На другом берегу мама сразу ушла за большое дерево и, хорошенько отжав мокрую одежду, опять натянула ее на себя. Теперь мы быстрым шагом поднимались на холм, который назывался Кудрат-шах.
Я старался идти сам, а когда сильно уставал, отец брал меня на руки, потом меня брала мама, а потом я опять шел сам.
Когда мы взобрались на холм, солнце было в зените. Вся наша долина открывалась взгляду с этой высоты — красивые рисовые поля, ясная речка, что вилась между ними. Противоположный берег реки зарос прозрачными персиками, а за ними в глубине тенистых деревьев был наш дом. И сад. Там росли чинары, под которыми я оставил Тарон и наши кораблики. Тарон! Она ведь сидит под пылающими осенними чинарами и ждет меня! Я потянулся обеими руками к долине и заплакал.
— Мама! — рыдал я. — Отведи меня домой! Я хочу домой, мама!
Еле сдерживая слезы, мама повернулась к отцу. Отец обвел взглядом долину — будто всю ее в сердце спрятал — и сказал маме:
— Не время отдыхать. Уж полдень, а нам до вечера надо перейти границу. Еще целых десять миль идти.

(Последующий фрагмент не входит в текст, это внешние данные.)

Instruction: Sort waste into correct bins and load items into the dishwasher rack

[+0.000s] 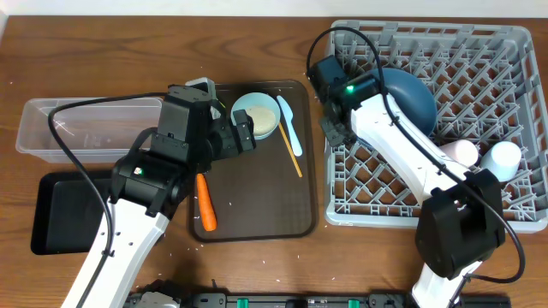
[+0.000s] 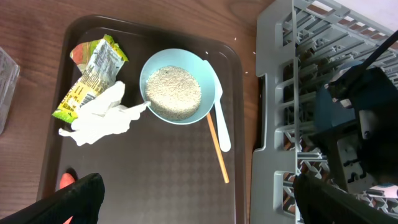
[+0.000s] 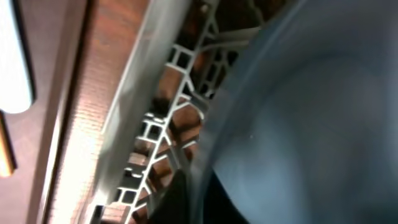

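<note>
My right gripper (image 1: 336, 128) (image 3: 196, 196) is shut on the rim of the dark blue plate (image 1: 413, 98) (image 3: 311, 112), which stands tilted inside the grey dishwasher rack (image 1: 514, 51) (image 3: 161, 124). A pink cup (image 1: 458, 152) and a light blue cup (image 1: 503, 158) lie in the rack. My left gripper (image 1: 231, 141) (image 2: 199, 208) hangs open over the brown tray (image 2: 155, 174). On that tray are the bowl (image 2: 179, 87) of crumbs, light blue utensil (image 2: 221, 121), chopsticks (image 2: 217, 149), white tissue (image 2: 102, 115), wrapper (image 2: 90, 78) and carrot (image 1: 205, 203).
The clear box (image 1: 51, 128) stands at the far left, with the black tray (image 1: 64, 214) in front of it. My left arm covers the tissue and wrapper in the overhead view. The rack wall (image 2: 273, 93) sits right beside the brown tray.
</note>
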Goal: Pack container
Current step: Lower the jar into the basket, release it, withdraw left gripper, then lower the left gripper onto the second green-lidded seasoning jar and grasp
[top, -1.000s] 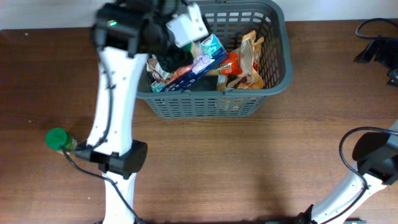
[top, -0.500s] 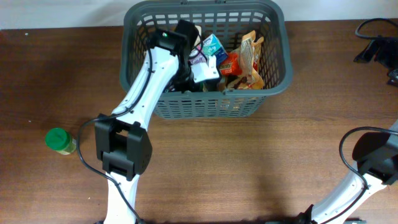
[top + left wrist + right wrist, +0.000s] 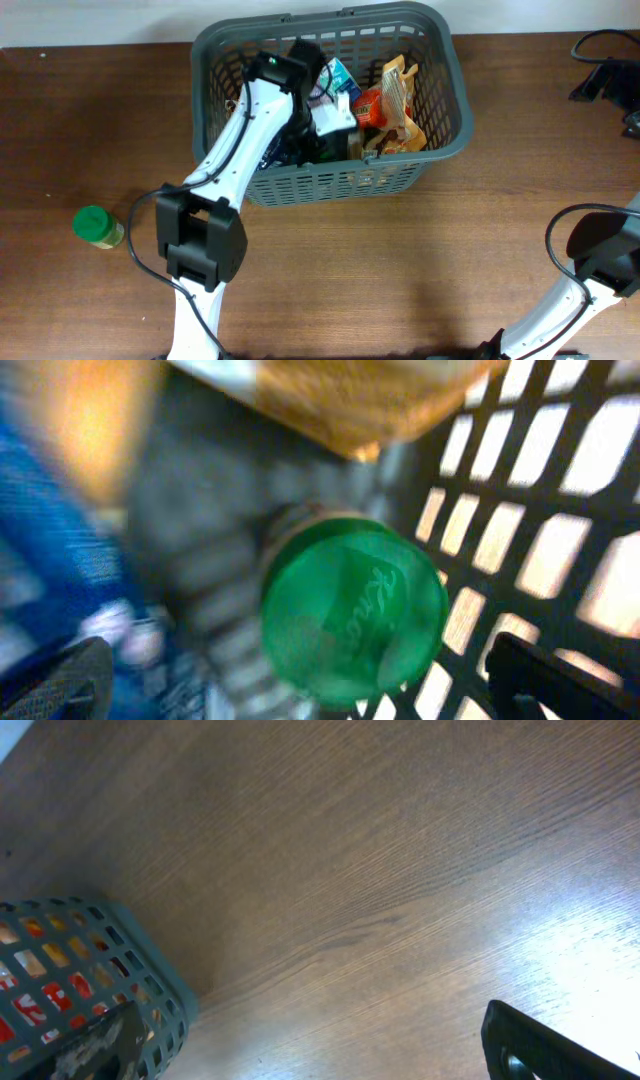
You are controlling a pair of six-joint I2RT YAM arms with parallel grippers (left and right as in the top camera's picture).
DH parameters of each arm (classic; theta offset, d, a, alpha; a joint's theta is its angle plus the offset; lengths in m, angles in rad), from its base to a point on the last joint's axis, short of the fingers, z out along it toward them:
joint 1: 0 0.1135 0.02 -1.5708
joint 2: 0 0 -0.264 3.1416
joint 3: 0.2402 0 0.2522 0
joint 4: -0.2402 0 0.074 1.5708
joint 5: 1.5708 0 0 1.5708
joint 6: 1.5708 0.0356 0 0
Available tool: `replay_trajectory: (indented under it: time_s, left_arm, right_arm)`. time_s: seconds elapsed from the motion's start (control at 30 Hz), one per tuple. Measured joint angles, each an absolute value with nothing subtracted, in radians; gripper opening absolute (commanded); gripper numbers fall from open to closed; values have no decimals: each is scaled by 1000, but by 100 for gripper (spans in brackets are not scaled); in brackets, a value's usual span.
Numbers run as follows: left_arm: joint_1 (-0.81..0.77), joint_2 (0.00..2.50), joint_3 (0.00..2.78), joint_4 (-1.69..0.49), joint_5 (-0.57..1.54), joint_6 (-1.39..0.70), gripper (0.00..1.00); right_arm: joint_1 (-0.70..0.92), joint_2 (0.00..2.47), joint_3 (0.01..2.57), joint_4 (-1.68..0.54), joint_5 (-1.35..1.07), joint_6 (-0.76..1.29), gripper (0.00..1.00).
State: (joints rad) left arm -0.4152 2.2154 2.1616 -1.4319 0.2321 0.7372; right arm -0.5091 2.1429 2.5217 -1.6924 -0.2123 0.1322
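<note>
The dark grey lattice basket (image 3: 450, 95) stands at the back of the table, holding several grocery packets (image 3: 395, 110). My left gripper (image 3: 303, 145) reaches down inside the basket's left half. In the left wrist view a green-lidded jar (image 3: 355, 605) stands upright on the basket floor beside the lattice wall (image 3: 540, 510). The left gripper (image 3: 300, 672) is open, with its fingers well apart on either side of the jar and not touching it. My right gripper (image 3: 310, 1045) is open and empty above bare table. The basket's corner (image 3: 120, 945) shows at its left.
A second green-lidded jar (image 3: 97, 226) stands on the table at the left, near the left arm's base. The right arm (image 3: 598, 262) sits at the front right corner. Black cables and gear (image 3: 605, 70) lie at the back right.
My left arm has come down from above the basket into its left half. The basket has shifted and turned slightly to the left. The right arm has not moved.
</note>
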Motion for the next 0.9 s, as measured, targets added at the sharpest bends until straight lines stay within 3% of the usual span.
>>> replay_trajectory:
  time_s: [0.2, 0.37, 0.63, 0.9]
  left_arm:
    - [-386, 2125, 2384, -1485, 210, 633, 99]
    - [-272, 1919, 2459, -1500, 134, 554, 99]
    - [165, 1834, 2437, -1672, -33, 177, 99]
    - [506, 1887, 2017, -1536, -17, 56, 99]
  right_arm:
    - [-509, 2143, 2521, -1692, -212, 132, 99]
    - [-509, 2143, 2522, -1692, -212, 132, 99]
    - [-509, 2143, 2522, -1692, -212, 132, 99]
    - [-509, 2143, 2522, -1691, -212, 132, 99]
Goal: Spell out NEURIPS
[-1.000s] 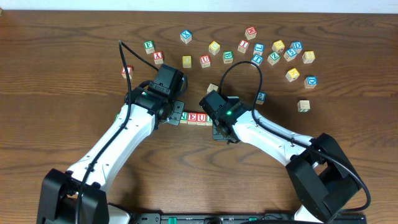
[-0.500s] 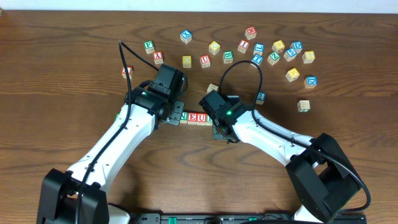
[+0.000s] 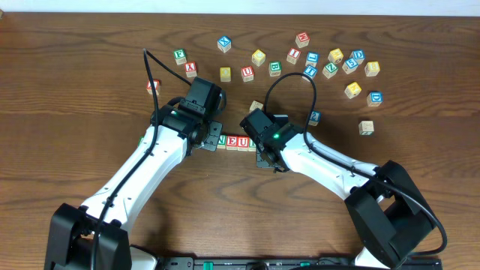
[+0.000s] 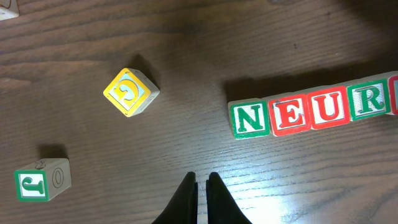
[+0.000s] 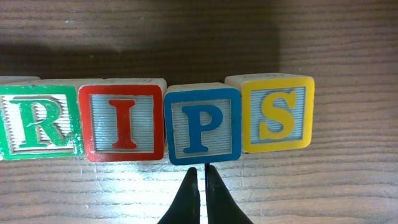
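Wide view first: the brown table (image 3: pixel 75 90), with loose cubes (image 3: pixel 330 64) strewn along its far side and both arms bent in toward the middle. Between them lies the row (image 3: pixel 238 142), its long axis running side to side across both wrists.

The left wrist view reads green N (image 4: pixel 250 119), red E (image 4: pixel 290 114), red U (image 4: pixel 329 108), green R (image 4: pixel 370 101), packed edge to edge. The right wrist view carries it on: red I (image 5: pixel 122 123), blue P (image 5: pixel 203 124), yellow S (image 5: pixel 277 114). All seven letters are down, so the word looks spelled!

One blemish: P sits a shade nearer the camera than its neighbours. The right gripper (image 5: pixel 201 180), fingers pressed together on nothing, points square at P's near face (touching or just short, I can't tell). It's plainly the nearer arm for any last nudge, pushing across the row's axis.

The left gripper (image 4: pixel 200 186), also closed and empty, hangs near the N end, N ahead and to its right, apart.
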Robot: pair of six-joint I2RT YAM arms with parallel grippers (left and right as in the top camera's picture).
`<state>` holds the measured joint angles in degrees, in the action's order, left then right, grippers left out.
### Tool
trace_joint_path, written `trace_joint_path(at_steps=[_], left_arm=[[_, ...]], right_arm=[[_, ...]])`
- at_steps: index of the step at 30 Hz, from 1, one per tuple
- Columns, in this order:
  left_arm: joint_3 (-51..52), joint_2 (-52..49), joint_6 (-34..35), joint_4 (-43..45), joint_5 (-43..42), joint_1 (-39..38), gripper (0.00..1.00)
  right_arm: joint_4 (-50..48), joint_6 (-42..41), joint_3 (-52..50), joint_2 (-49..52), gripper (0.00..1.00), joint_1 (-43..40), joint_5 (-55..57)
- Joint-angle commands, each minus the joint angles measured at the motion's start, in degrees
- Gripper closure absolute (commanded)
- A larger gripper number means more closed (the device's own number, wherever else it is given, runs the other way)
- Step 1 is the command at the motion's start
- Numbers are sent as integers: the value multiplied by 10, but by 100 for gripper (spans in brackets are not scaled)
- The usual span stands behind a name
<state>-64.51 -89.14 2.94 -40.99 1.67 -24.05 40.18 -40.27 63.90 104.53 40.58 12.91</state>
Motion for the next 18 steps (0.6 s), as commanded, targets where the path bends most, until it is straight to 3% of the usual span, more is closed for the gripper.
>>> trace_joint_path(at_steps=[1,18], left_arm=[[5,4,-6,-1,6,2,92],[5,4,-6,-1,5,2,92]], right_arm=[[-1,5,-6,3,99,4,15],[-7,17,-6,3,99,15,22]])
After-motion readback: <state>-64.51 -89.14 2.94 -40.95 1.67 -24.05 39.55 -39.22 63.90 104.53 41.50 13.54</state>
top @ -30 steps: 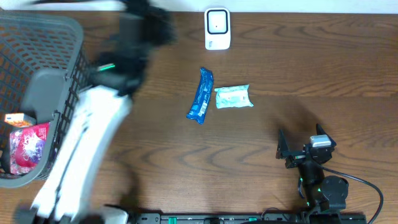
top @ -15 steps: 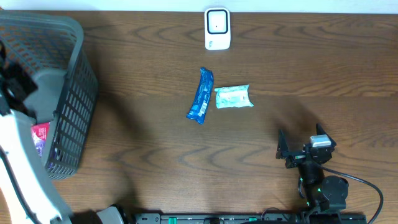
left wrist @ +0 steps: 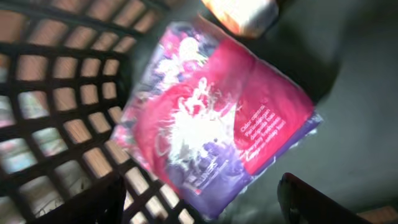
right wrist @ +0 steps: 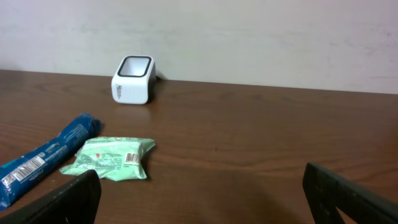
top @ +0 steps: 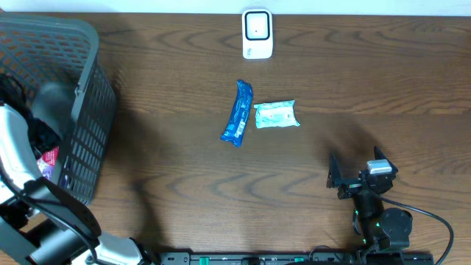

Отец повернулся к той дороге, по которой нам предстояло идти. Дорога вела к Пир-Панджалу, где кончались владения раджи. Но теперь мы должны были идти все время в гору. Дорога была прямая и голая, впереди не видно было ни рощицы, ни деревца. Все было залито горячим солнцем.
— Вставайте, вставайте, не время отдыхать! — заторопил нас отец.
Мама поднялась на ноги. Она с такой тоской глянула на ласковую долину, будто хотела унести ее с собой. Потом она перевела взгляд на отца и сердито спросила:
— А куда мы, собственно, идем? В том княжестве, где ты раньше работал, ты не поладил с английским резидентом, и тебя выгнали. В этом княжестве ты поссорился с раджей. С англичанами ты не в ладах, с раджами ты ссоришься. Так куда мы сейчас идем? Кто нам даст пристанище?
— Идем! — проворчал отец. — А не хочешь — тоже можешь оставаться у раджи во дворце. Ему всегда нужны женщины…
С этими словами отец отвернулся от долины и зашагал в гору.
Мама распрямилась, с силой плюнула в сторону долины и, ни слова не говоря, потянула меня за руку.
Отец шел впереди, за ним, спотыкаясь о камни, шла мама, за ней с ревом плелся я.
— Мама, — ныл я не переставая. — Папа! Я домой хочу! Домой хочу…
Я ведь был тогда ребенком и не знал, что у того, кто идет дорогой правды, не бывает дома, не бывает пристанища, не бывает тени на пути. Он несет на себе груз своей решимости и оставляет позади чинары воспоминаний, которые пламенем поднимаются над землей и свидетельствуют об увиденном.